In the records below, begin at the line that has "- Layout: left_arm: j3" and stop after the line that has "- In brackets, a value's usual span"; quote those lines verbatim and nothing more.

▶ [Extracted material]:
※ ※ ※
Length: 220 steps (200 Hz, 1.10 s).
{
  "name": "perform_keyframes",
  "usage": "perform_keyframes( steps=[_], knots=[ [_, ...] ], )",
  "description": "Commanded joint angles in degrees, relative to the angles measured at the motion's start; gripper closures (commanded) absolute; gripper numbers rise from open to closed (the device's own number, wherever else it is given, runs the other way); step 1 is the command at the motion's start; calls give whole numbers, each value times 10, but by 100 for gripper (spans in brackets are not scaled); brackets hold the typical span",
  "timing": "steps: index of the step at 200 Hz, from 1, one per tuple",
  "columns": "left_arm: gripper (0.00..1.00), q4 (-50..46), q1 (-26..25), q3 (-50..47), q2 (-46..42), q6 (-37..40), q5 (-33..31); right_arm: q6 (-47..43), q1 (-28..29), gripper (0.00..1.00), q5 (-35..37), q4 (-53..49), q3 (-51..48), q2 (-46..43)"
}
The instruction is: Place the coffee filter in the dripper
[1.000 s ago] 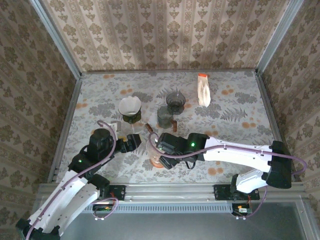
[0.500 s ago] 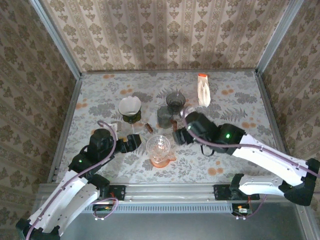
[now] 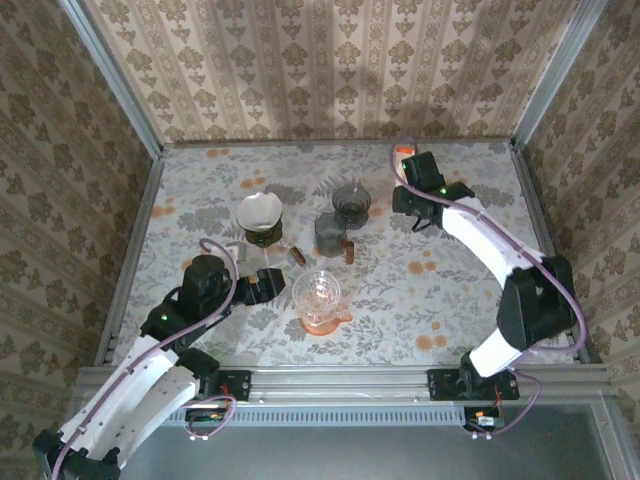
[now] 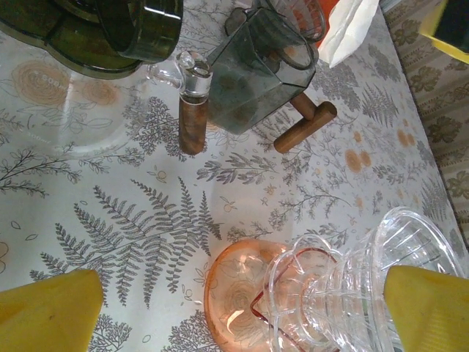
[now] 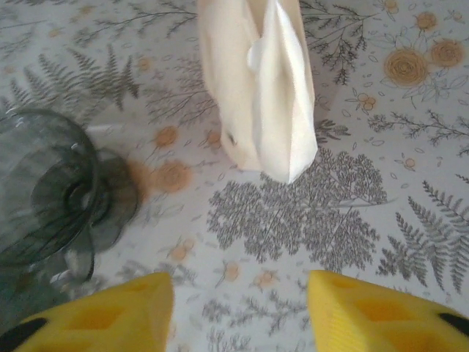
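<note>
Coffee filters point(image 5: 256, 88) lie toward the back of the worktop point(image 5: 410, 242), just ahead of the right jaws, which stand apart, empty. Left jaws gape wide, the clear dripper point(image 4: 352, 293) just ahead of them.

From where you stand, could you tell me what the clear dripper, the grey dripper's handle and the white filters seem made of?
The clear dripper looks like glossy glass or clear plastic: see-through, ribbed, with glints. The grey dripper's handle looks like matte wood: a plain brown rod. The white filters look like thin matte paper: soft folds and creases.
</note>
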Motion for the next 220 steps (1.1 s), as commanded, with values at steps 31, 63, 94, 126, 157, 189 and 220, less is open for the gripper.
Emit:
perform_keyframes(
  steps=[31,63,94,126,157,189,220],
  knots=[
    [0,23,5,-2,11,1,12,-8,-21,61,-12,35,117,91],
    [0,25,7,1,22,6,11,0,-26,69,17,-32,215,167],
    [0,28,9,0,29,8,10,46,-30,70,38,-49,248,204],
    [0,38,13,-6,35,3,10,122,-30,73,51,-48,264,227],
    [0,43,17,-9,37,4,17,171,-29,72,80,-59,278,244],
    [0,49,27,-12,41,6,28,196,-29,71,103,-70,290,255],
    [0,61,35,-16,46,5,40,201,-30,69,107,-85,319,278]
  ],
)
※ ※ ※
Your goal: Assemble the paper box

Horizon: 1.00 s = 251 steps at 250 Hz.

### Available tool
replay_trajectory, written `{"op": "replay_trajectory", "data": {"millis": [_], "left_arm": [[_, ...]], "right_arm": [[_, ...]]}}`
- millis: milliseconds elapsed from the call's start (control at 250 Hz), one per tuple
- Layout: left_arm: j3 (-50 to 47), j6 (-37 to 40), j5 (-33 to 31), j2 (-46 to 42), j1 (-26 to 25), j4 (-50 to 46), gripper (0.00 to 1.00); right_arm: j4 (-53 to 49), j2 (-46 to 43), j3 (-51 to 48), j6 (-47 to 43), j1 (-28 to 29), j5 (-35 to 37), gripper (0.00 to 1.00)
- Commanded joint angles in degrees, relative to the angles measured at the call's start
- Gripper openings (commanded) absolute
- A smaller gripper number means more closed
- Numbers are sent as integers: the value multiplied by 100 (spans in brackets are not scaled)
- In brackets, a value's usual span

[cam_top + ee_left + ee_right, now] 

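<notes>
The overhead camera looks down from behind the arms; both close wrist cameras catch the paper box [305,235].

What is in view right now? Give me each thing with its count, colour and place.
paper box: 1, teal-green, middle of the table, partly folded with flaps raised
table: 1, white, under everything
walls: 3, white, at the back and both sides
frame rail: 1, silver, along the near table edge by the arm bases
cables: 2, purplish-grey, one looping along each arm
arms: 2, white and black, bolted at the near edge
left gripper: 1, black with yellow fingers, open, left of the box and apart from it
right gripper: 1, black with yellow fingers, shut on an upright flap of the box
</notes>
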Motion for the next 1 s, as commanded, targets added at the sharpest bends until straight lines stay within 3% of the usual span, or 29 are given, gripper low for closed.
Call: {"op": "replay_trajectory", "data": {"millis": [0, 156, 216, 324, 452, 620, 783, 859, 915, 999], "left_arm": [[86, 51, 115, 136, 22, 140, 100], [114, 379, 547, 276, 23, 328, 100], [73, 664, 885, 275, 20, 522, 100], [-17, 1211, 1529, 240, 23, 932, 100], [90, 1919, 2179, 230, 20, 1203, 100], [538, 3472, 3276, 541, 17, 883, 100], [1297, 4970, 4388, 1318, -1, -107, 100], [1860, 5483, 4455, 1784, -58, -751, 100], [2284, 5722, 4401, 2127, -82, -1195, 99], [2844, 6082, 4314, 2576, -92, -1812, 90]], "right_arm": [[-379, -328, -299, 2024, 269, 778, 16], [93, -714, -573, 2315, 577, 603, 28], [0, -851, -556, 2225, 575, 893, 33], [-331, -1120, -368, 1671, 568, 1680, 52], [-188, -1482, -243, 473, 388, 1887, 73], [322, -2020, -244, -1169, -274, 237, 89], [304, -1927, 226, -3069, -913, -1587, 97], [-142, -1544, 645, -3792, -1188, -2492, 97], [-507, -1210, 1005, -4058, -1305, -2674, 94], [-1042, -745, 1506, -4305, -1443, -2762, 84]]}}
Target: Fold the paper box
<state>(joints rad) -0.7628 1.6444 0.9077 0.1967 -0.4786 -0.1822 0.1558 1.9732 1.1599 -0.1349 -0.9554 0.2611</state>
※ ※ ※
▶ [Solution]:
- Layout: left_arm: j3 (-50 to 47), j6 (-37 to 40), j5 (-33 to 31), j2 (-46 to 42), j1 (-26 to 25), j4 (-50 to 46), gripper (0.00 to 1.00); right_arm: j4 (-53 to 49), j2 (-46 to 43), j3 (-51 to 48), j6 (-47 to 43), j1 (-28 to 29), j5 (-35 to 37), gripper (0.00 to 1.00)
- Commanded joint angles in degrees, relative to the angles measured at the call's start
- Gripper openings (commanded) absolute
- A smaller gripper number means more closed
- Numbers are sent as integers: the value multiplied by 100 (spans in brackets are not scaled)
- In brackets, a value's usual span

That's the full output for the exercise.